# Work required
With the pictures omitted, transcribe each line below exactly as it is.

# Provided data
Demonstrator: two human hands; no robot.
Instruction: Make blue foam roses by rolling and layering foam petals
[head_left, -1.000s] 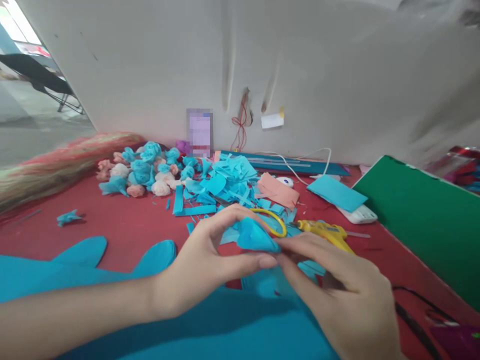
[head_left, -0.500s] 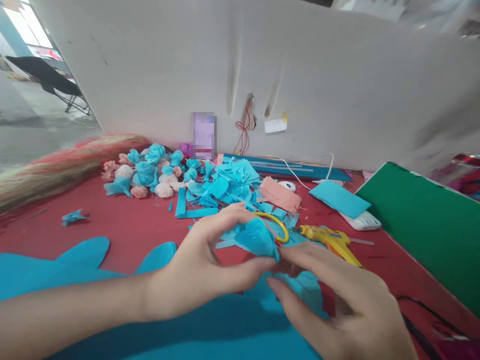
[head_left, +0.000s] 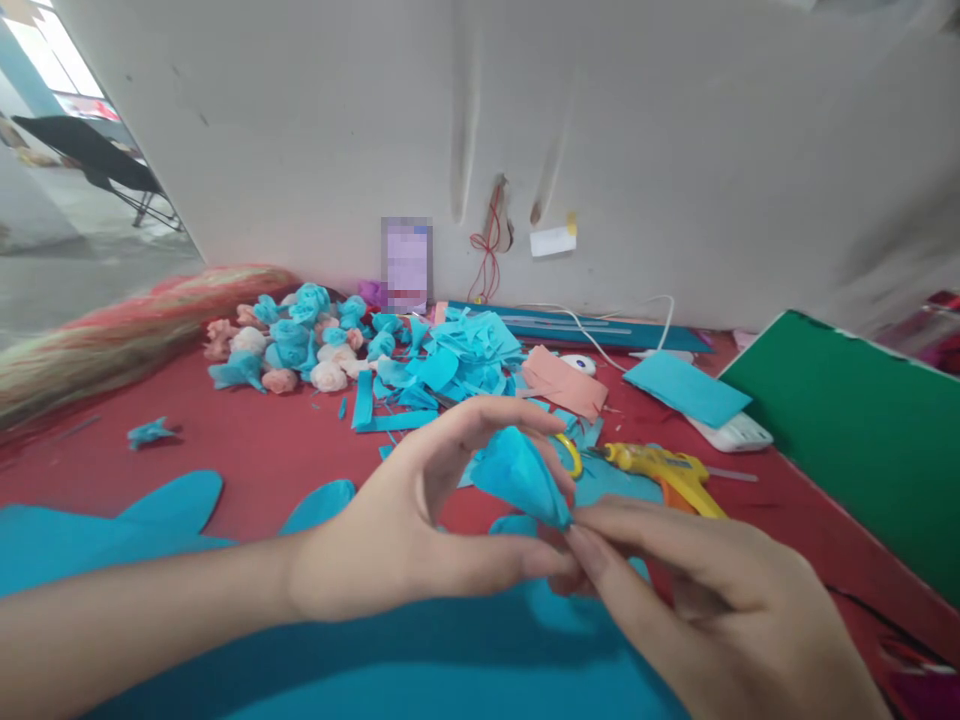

# Solution to this problem
Demonstrator: two human hands; no robot.
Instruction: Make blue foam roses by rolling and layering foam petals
[head_left, -1.000s] 
[head_left, -0.500s] 
[head_left, +0.000s] 

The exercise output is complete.